MCKINLEY’S LEGACY OF PAIN
Satellite image of Puerto Rico

Puerto Rico is a large Caribbean island of roughly 3,500 square miles located in the West Indies. It’s the easternmost island of the Greater Antilles chain, which also includes Cuba, Jamaica, Haiti and the Dominican Republic.  Puerto Rico’s Indigenous Taíno population called it Borinquén, and referred to themselves as Boricua (a term that is still used today). Source.

COLONIAL BONDAGE & RESISTANCE

Under Spanish rule, Puerto Rico began to produce cattle, sugar cane, coffee, and tobacco, which led to the importation of slaves from Africa. As a result, Puerto Rican bloodlines and culture evolved through a mixing of the Spanish, African, and Indigenous Taíno and Carib Indian races that shared the island. Today, many Puerto Rican towns retain their Taíno names, such as Utuado, Mayagüez, and Caguas.  Read more here.

McKinley’s designs for a global empire and his skill at bending entire nations of people to US desires was manifested by the seizure of Puerto Rico from its Indigenous population and others after Spain ceded this and other territories to the US in 1898 via the Treaty of Paris.  The irony is that Spain had recently acknowledged sovereignty of the Indigenous population and was working to redress some of its crimes through the 1897 Carta de Autonomía (Charter of Autonomy) which ended 400 years of total Spanish Colonial rule. Source.

McKinley’s power grab and destruction of the existing ways of life rendered null and void the promise of the island’s own legislature, constitution, tariffs, monetary system, treasury, judiciary, shipping industry, international trading rights and coastal control.

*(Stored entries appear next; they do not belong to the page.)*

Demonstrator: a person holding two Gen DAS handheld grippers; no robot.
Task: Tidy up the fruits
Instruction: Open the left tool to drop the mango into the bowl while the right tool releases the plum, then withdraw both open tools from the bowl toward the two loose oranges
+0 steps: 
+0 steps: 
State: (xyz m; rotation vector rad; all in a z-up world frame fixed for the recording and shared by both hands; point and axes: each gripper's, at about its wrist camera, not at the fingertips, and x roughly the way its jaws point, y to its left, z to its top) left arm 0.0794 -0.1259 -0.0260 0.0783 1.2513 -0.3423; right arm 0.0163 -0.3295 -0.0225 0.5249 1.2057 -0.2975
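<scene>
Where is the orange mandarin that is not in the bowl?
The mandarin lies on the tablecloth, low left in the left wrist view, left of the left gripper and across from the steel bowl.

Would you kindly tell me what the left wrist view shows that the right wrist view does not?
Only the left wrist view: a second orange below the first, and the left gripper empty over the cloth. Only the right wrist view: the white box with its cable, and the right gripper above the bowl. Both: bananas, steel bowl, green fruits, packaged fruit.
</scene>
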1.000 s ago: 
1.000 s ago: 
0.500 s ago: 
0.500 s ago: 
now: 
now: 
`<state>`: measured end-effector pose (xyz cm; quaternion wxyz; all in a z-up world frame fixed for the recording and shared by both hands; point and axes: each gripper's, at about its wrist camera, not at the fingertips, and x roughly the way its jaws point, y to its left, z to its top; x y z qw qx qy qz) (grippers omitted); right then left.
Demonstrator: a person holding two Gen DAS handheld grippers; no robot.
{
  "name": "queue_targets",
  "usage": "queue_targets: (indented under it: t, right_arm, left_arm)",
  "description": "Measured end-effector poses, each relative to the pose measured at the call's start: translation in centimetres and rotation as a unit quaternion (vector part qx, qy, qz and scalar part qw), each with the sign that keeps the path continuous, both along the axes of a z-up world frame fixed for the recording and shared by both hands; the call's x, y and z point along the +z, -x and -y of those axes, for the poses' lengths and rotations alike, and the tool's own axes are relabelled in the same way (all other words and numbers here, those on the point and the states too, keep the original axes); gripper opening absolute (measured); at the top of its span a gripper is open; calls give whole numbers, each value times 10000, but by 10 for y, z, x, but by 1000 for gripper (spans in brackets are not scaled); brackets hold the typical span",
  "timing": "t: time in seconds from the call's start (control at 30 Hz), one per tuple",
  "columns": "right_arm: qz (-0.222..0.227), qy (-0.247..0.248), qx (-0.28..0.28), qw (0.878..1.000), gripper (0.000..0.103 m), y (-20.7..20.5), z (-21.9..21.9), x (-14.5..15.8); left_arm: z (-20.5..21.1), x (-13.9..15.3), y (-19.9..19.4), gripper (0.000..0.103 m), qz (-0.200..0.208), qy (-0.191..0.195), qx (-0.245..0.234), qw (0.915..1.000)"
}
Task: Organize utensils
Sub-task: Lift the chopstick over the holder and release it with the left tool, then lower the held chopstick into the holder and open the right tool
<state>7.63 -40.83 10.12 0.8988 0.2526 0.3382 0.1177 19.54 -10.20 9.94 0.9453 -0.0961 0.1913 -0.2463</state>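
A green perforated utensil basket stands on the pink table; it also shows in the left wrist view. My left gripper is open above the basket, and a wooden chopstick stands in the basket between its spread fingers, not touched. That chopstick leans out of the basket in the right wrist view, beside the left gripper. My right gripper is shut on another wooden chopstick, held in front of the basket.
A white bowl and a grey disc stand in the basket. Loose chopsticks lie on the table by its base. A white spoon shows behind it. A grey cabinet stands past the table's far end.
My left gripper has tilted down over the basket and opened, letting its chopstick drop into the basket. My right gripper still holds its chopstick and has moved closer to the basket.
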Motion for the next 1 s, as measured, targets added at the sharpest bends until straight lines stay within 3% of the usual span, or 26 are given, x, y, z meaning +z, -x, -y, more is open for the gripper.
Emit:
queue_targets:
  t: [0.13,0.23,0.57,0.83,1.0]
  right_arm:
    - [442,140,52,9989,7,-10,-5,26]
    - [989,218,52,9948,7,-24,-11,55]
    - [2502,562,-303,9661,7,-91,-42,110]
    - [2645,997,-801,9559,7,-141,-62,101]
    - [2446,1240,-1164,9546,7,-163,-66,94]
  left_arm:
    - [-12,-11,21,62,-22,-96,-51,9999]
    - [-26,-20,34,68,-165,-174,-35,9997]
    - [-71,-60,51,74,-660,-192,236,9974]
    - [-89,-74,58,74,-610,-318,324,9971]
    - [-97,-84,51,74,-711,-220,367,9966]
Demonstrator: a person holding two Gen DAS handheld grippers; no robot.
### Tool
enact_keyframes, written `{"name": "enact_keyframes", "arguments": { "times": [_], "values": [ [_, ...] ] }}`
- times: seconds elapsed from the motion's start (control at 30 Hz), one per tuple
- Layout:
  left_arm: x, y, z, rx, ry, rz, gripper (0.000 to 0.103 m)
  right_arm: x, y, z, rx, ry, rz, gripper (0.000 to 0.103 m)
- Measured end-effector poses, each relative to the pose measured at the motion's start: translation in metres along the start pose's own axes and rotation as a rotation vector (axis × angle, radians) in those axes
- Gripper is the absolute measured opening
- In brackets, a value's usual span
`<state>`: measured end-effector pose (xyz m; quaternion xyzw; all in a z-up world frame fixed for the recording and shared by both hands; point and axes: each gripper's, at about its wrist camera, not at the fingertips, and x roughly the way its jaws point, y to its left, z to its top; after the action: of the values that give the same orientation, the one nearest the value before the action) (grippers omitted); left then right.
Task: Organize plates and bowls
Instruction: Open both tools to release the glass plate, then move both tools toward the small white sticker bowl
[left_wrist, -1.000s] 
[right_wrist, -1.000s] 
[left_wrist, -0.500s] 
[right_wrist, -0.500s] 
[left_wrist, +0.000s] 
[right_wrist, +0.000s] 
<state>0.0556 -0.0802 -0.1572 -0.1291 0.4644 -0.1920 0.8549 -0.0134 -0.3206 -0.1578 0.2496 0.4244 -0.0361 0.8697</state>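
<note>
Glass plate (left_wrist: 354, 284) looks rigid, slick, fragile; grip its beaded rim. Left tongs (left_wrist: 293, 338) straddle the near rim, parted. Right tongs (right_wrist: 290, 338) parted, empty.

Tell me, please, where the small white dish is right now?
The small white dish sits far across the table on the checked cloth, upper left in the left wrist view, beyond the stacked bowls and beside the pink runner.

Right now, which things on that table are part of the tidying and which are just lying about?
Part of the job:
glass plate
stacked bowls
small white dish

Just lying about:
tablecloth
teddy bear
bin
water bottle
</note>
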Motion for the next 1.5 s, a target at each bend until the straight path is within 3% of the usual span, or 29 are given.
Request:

McKinley viewed Puerto Rico as a profitable site for tropical agriculture, with an additional purpose of providing a secure coaling station for US warships. This would guarantee a strong U.S. naval presence in the Caribbean and create a stepping stone toward the Isthmus of Panama, where the transoceanic canal would be started in 1904.  Source.

McKinley’s invading US general issued a decree about the intent of the US: “To the Inhabitants of Porto Rico in the cause of liberty, justice, and humanity .. to bring you protection .. to promote your prosperity, and to bestow upon you the immunities and blessings of the liberal institutions of our government.” Source.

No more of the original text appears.